Writer: Peter David
Artist: Ryan Sook
Publisher: Marvel Comics

There must be some unwritten law that says Peter David ought to get two shots at a book. Yes, I’m a bit of a Peter David fanboy. Yes, that’s why I reviewed his return to The Incredible Hulk, his return to Fallen Angel, and now his return to X-Factor. I was a fan of his original run on X-Factor, as he actually put an interesting spin on a team that basically served as yet another directionless re-hash of the X-Men. True to his history, he was prematurely yanked off the book as the powers that be decided it ought to go in a different direction.

And everyone lost interest.

But I digress.

Fresh on the heels of the Madrox mini-series, the new team line up features Madrox the Multiple man, as a kind of throwback to film noir, gumshoe detective. I have always Peter David’s take on Madrox, brilliant. Madrox was a pretty silly secondary character, but has now one of the most intriguing in the Marvel universe. His power is that he can split himself into multiple bodies, potentially creating an endless supply of Madroxes. The hook is that each body can have its own experiences, memories, and personality (or, on the flipside, are merely facets of Jamie Madrox’s personality to begin with). He gets to lead multiple lives, then reintegrate the bodies after a time and assimilate their memories and experiences.

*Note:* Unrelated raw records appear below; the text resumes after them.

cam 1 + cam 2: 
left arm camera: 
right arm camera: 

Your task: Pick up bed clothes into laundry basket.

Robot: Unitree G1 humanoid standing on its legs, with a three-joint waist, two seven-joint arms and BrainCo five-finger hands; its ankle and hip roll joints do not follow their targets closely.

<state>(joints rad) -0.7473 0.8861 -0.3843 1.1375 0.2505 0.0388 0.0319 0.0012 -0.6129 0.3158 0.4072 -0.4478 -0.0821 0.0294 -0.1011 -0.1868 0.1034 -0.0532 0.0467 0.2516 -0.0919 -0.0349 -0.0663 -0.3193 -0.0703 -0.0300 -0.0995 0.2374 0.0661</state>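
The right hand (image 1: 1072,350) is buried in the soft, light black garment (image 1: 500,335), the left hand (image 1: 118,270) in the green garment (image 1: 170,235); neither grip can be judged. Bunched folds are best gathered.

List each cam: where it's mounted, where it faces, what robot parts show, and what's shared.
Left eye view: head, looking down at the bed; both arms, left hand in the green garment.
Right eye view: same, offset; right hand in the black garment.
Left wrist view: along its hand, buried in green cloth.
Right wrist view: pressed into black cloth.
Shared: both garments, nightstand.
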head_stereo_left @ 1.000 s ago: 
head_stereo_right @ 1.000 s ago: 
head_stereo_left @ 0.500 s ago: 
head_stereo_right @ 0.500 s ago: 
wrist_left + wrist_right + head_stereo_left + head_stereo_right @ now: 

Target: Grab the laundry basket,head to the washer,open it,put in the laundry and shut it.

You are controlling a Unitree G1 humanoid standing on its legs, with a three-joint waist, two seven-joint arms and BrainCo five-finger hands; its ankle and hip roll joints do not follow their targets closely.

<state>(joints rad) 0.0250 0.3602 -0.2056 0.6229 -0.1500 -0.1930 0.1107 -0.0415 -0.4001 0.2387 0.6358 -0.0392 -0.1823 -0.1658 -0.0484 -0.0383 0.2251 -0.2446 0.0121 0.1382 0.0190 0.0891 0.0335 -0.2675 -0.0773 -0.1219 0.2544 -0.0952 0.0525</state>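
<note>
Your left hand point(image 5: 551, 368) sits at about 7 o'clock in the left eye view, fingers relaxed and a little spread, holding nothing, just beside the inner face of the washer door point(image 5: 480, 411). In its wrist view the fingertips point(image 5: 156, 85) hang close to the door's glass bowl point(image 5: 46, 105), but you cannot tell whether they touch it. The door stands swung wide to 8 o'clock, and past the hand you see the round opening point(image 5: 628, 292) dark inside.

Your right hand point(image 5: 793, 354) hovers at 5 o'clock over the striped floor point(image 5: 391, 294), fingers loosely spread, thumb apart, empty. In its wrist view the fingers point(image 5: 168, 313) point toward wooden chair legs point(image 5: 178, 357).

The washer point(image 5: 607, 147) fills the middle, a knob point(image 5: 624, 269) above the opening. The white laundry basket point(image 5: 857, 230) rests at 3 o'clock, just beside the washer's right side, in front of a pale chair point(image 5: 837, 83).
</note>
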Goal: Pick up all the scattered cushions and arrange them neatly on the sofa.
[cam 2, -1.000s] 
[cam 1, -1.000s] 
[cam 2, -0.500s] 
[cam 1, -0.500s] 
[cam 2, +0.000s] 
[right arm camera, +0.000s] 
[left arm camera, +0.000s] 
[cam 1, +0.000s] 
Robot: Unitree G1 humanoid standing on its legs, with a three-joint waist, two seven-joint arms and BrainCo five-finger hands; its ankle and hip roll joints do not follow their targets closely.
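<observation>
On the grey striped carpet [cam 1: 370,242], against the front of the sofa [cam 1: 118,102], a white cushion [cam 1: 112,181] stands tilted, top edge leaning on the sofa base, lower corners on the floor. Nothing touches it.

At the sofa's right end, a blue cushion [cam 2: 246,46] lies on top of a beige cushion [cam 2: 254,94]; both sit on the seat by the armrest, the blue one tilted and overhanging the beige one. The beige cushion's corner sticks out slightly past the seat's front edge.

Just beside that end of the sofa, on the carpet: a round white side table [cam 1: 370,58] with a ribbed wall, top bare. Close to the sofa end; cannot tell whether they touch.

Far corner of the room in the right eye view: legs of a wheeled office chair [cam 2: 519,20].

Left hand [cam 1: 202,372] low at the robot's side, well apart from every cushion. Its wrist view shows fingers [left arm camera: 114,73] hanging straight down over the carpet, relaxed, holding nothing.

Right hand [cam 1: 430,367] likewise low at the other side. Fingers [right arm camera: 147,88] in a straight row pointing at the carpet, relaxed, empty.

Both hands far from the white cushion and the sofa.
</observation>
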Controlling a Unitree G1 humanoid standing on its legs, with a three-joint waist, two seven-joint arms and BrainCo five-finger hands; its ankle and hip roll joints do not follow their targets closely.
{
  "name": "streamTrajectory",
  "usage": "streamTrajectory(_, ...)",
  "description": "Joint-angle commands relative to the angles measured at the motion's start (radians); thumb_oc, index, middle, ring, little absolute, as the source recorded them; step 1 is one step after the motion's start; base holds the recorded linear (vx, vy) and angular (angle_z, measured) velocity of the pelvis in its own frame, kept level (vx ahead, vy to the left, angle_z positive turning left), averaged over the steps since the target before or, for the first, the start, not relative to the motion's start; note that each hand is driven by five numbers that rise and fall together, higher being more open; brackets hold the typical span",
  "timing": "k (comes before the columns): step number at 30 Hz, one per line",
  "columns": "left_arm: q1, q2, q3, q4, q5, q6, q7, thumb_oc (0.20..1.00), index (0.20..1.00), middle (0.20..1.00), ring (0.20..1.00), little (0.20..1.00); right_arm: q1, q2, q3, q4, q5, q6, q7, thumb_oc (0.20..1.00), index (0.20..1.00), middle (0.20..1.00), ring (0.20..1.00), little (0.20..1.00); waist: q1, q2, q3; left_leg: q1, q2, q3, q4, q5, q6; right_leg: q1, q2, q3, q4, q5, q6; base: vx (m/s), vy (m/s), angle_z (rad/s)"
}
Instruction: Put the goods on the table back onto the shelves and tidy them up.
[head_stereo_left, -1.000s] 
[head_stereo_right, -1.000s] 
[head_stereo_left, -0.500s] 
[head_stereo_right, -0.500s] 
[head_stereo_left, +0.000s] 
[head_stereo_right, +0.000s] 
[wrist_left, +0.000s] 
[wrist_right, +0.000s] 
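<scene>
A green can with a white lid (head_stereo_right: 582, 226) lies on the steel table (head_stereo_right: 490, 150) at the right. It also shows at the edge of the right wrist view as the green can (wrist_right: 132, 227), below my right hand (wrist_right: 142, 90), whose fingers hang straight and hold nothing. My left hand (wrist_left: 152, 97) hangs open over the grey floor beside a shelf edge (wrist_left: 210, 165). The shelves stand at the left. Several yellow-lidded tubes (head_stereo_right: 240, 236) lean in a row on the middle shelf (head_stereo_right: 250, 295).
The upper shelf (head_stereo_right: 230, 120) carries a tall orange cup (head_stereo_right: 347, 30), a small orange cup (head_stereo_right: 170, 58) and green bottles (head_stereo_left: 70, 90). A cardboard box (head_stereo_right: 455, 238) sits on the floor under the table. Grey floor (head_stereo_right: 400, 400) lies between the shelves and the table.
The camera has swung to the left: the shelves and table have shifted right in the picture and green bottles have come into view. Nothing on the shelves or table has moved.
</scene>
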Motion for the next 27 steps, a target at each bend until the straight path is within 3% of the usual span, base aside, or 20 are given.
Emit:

Wolfsbane is still devoutly Catholic, though she remains devoted to God without shoving religion down peoples’ throats. Strong Guy, a recently de-powered Rictor, the ever better-than-thou M, and potential love interest Siryn round out the team. Not everything is pitch perfect in the book. I am not a fan of David’s take on M, who comes across a little too shrill in the book.

“I’m the fly in the ointment. The spanner in the works. I’m unpredictable.” –Jamie Madrox, the (evil) Multiple Man

Life equals mystery. There’s no getting around it. Life is an X-Factor, we are besieged by X-Factors. Despite the Sam Spade redux trappings, Jamie Madrox is a man on a journey who simply has the opportunity to try all paths simultaneously. He doesn’t have a crossroads to speak of because at any given fork in the road, he can take both paths. While he has placed himself in a context of solving mysteries, the fact of the matter is that mystery is very much a part of his walk. One that he’s embraced as part of his journey. While answers are nice, it is the journey that forms us – the continual quest for truth.

You have to wonder how many times Marvel is going to go the mutant book well. With his trademark humor, despite the darker tone of the book, Peter David deftly juggles a cast of characters easily making X-Factor–along with The Astonishing X-Men–the best X-books going. If Peter David’s trend of continuing his repeat runs on books he departed, I can only hope a return to Aquaman isn’t impossible.